Aparentemente distante do ponto de vista cultural e geográfico, a Turquia é um país cada vez mais protagonista da geopolítica mundial. Por ela, passam algumas das principais questões de que você deve ter ouvido falar nos últimos anos. Por sua localização geográfica, é um milenar entreposto entre Oriente e Ocidente - em tempos de questionamento da ordem global liderada pelos Estados Unidos no pós-Guerra Fria, isso, por si só, já é muito relevante. A bela Turquia é uma ponte entre dois mundos. Ou um abismo.
Do ponto de vista estratégico, é único membro de maioria islâmica na Organização do Tratado do Atlântico Norte (Otan). Mas está, cada vez mais, próxima da Rússia de Vladimir Putin. É essa ambiguidade, aliás, que permite que o país seja um mediador de crises como o conflito na Ucrânia - foi graças à Turquia, por exemplo, que a Rússia e o Ocidente chegaram a um acordo para o escoamento da produção de grãos do país invadido pelo Estreito de Bósforo, o que evitou o aprofundamento da crise global de alimentos.
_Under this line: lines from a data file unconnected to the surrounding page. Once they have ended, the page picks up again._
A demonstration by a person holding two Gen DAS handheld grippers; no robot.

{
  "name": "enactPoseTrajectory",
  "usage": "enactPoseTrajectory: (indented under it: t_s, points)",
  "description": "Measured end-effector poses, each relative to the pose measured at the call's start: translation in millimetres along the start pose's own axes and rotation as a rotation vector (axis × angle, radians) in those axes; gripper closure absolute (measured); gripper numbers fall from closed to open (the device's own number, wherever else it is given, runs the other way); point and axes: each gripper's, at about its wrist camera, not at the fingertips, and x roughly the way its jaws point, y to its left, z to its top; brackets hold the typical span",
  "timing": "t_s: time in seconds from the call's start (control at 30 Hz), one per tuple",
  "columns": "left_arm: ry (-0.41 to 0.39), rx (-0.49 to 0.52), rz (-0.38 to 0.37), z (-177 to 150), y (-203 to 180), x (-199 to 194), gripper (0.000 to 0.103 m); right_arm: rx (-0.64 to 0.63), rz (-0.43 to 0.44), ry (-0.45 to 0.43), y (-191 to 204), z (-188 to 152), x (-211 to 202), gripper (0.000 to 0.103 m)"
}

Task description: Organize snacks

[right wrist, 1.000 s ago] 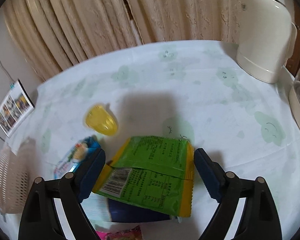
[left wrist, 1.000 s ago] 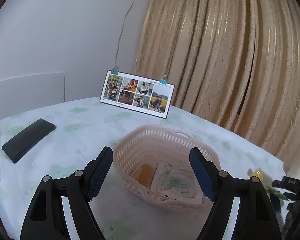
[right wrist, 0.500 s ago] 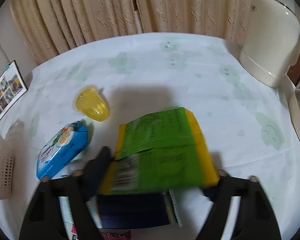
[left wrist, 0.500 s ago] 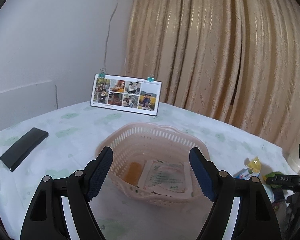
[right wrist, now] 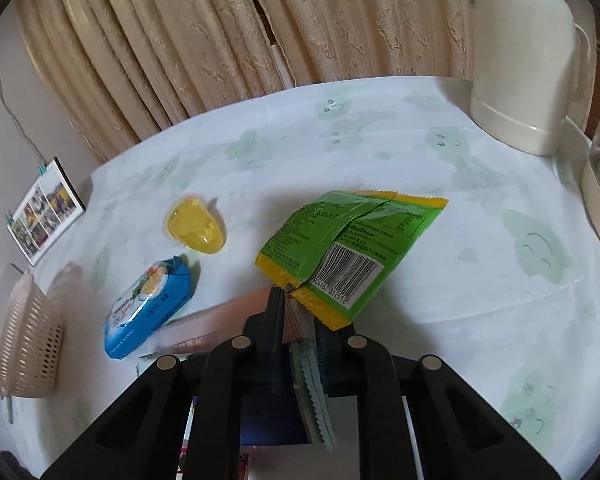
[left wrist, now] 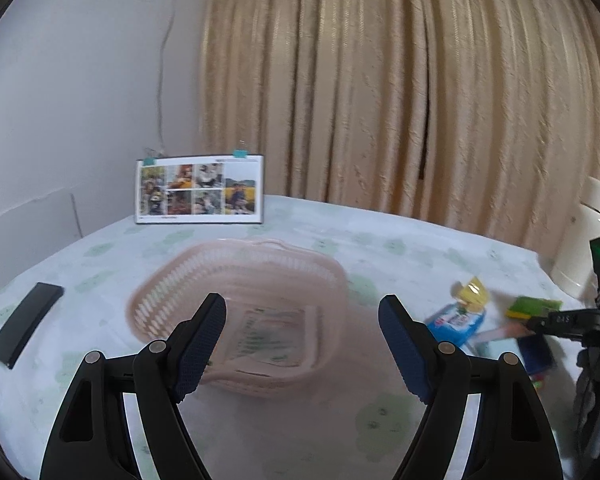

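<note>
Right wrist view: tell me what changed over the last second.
The right tongs closed on the green snack packet and lifted it off the pile, its far end now raised. The yellow jelly cup and blue packet stayed on the tablecloth. The left tongs remain open before the pink basket.

Left gripper (left wrist: 302, 334): matte black angular frame with triangular cutouts, silver round rivets at the joints, dark blue textured pads (left wrist: 202, 338) on both fingers. Right gripper (right wrist: 298, 312): same black linkage and silver rivets, seen from the left wrist camera carrying a lit green indicator and small white lettering.
</note>
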Motion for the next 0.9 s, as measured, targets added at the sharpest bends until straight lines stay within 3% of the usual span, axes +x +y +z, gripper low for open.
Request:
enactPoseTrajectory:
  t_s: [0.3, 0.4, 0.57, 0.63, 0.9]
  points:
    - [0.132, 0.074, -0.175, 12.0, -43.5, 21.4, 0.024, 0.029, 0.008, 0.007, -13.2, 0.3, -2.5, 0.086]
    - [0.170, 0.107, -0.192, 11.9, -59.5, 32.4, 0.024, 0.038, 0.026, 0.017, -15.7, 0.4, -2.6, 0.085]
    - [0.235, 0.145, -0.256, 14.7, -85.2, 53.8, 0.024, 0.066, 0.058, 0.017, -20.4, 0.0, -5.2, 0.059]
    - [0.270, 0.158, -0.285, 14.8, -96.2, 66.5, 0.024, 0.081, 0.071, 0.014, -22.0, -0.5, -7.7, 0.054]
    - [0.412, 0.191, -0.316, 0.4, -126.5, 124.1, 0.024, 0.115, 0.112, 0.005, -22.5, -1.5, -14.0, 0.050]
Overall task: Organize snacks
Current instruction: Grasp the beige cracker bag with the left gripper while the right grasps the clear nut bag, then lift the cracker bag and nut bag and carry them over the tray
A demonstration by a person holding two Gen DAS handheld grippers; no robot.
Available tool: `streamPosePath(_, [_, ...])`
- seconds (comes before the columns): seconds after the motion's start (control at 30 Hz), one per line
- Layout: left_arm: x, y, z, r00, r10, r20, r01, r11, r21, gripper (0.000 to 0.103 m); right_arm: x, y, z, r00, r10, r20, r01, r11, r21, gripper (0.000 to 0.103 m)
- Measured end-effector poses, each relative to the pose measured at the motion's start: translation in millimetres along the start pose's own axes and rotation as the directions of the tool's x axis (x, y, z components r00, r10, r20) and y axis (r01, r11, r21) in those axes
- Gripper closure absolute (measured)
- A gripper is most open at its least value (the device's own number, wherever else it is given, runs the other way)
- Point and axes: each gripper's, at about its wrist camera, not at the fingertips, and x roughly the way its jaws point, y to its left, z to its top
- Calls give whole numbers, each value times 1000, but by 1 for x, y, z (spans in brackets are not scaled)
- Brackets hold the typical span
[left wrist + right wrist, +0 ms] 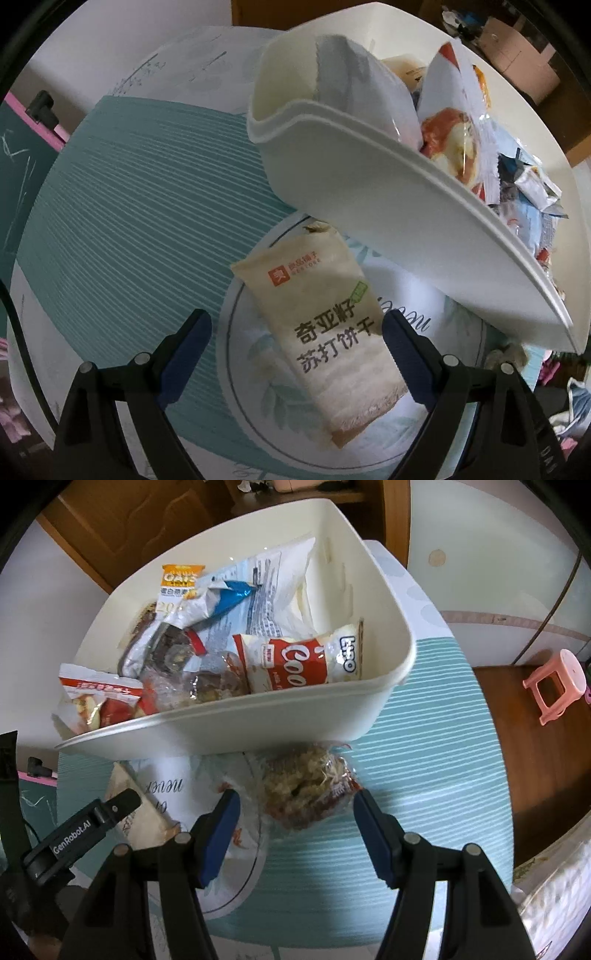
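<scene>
A beige cracker packet point(325, 343) with dark Chinese lettering lies flat on the surface point(147, 221), on a round printed patch of its teal striped cloth, just in front of a white plastic bin point(388, 221). The left tongs point(295, 354) hang over it with jaws wide; the packet's lower half lies between the blue pads point(192, 354), and whether the right-hand pad touches its edge cannot be told.

A clear-wrapped crumbly snack point(306, 790), brownish with a red edge, lies on the cloth close against the bin's near wall point(258, 723). The right tongs point(295, 834) are poised above it, jaws about half apart, neither pad on the wrapper.

The bin holds a heap of packets: a red-and-white cookie bag point(299, 661), an orange oats packet point(181, 583), a blue-and-white wrapper point(229, 594) and a red fruit-print bag point(99, 701) at its left rim.

In the right wrist view the left tongs' black body shows at the lower left, and a pink stool point(557, 683) stands on the wooden floor
</scene>
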Motion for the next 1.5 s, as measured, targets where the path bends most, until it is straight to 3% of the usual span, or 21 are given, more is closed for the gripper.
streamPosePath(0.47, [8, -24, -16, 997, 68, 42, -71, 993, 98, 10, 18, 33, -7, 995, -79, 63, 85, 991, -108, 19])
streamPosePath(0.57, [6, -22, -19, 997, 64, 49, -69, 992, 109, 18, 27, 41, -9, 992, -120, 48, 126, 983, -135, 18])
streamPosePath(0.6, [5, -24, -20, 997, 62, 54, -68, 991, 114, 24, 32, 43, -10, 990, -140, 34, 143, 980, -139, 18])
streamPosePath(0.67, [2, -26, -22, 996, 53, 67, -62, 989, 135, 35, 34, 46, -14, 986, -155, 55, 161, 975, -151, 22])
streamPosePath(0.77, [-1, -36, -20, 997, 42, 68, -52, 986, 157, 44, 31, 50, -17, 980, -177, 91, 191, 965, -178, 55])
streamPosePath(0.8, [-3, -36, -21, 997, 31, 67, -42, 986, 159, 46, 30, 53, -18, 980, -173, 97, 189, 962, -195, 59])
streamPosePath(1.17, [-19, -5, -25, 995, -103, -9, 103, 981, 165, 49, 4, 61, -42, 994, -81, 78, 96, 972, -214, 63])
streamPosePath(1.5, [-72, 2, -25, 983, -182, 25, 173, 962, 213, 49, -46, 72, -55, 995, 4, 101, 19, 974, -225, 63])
Nos últimos 20 anos, a Turquia é governada por Recep Tayyp Erdogan (como premier e como presidente), que ganhou um novo mandato no domingo (28). Mesmo violando direitos humanos, mesmo tendo enfrentado um golpe a partir do qual soube tirar proveito e centralizar ainda mais poder, mesmo com a inflação nas alturas e apesar do terremoto que, em janeiro, matou 50 mil pessoas, o "sultão" seguirá no poder. Aliás, graças a essa imagem de líder forte erigida nos últimos anos com pitadas de populismo, nacionalismo, perseguição da oposição e de minorias curdas e da instrumentalização da religião muçulmana para fins políticos que Erdogan está no poder. Com discursos como a "defesa da família", por exemplo, ele ataca a comunidade LGBTQI+ e agrada os conservadores. E se mantém encastelado na base de corrupção escancarada, é claro: você deve ter visto nas redes sociais a cena do presidente-candidato distribuindo dinheiro vivo a eleitores no domingo (28).
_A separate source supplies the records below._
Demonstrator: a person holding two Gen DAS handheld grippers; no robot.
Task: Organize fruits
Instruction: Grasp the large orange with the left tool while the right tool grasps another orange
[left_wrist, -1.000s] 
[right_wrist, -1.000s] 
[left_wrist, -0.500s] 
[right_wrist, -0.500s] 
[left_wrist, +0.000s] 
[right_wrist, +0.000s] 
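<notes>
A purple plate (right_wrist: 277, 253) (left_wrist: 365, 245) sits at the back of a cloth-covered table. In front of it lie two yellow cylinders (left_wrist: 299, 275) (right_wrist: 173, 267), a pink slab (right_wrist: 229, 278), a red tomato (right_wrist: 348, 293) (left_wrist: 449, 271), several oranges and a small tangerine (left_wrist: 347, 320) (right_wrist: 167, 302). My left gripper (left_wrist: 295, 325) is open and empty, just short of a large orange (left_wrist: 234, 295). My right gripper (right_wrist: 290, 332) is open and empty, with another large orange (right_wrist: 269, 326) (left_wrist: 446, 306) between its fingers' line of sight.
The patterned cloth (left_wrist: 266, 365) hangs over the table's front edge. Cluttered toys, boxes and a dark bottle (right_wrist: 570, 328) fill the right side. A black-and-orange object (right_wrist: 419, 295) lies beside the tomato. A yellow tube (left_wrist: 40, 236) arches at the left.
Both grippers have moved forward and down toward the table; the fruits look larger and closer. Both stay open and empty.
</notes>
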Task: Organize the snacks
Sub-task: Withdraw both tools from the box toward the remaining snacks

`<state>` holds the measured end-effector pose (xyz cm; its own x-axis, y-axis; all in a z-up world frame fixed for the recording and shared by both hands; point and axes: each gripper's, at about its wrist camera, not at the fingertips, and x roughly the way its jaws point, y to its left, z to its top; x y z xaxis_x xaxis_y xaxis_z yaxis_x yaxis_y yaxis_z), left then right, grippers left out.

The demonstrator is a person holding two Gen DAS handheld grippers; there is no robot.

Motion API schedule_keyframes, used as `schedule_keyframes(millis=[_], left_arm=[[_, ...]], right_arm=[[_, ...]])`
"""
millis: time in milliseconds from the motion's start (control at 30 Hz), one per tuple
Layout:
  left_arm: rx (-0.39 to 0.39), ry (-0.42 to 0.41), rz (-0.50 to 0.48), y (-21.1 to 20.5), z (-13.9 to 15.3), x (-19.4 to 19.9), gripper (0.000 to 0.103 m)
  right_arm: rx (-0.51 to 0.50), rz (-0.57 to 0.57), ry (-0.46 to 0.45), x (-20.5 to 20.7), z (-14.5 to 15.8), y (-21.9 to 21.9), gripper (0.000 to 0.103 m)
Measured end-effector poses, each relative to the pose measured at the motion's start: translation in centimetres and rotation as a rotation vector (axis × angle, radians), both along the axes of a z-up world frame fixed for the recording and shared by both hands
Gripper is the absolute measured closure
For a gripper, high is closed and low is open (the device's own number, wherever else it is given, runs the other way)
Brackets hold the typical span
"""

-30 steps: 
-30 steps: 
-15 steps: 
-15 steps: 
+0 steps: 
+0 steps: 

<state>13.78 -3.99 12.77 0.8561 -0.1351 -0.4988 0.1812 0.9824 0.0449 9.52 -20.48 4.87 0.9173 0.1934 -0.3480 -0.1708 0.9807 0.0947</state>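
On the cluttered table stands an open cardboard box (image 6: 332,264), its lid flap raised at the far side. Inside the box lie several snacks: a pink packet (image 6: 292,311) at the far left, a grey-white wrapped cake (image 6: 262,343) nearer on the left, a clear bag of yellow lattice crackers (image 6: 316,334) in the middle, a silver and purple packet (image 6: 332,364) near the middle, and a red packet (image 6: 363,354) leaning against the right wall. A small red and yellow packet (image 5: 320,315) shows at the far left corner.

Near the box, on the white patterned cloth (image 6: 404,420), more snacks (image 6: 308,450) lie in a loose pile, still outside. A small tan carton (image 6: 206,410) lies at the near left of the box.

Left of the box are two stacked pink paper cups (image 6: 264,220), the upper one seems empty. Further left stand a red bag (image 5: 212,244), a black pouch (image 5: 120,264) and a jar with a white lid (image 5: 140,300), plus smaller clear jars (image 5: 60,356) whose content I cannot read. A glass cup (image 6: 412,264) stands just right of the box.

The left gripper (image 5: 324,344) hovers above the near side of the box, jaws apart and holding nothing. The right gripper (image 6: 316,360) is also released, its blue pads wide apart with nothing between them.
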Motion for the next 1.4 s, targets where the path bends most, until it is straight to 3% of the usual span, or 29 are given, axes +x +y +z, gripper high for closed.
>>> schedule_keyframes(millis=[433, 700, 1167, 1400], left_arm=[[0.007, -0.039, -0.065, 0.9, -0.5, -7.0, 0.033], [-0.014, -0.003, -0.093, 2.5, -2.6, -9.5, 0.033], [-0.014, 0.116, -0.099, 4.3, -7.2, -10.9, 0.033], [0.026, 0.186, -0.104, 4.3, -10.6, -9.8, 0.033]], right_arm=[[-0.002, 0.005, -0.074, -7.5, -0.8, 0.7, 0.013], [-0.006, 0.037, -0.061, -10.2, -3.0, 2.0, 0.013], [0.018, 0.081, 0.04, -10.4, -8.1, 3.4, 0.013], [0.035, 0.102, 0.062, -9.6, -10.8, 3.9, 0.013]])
Por tudo isso, a Europa e os EUA olham com desconfiança para Erdogan. Mas terão de engoli-lo por pelo menos mais cinco anos. Isso porque o Ocidente tem nele um interlocutor - imprevisível, mas, ainda assim, um interlocutor - com a Rússia capaz de evitar um conflito direto com a Otan. E porque a Turquia serve como uma barreira de contenção para evitar que milhares de refugiados da Síria e do Iraque ingressem na fortaleza Europa, o que, sabemos, costuma fazer balançar governos à direita e à esquerda no Velho continente.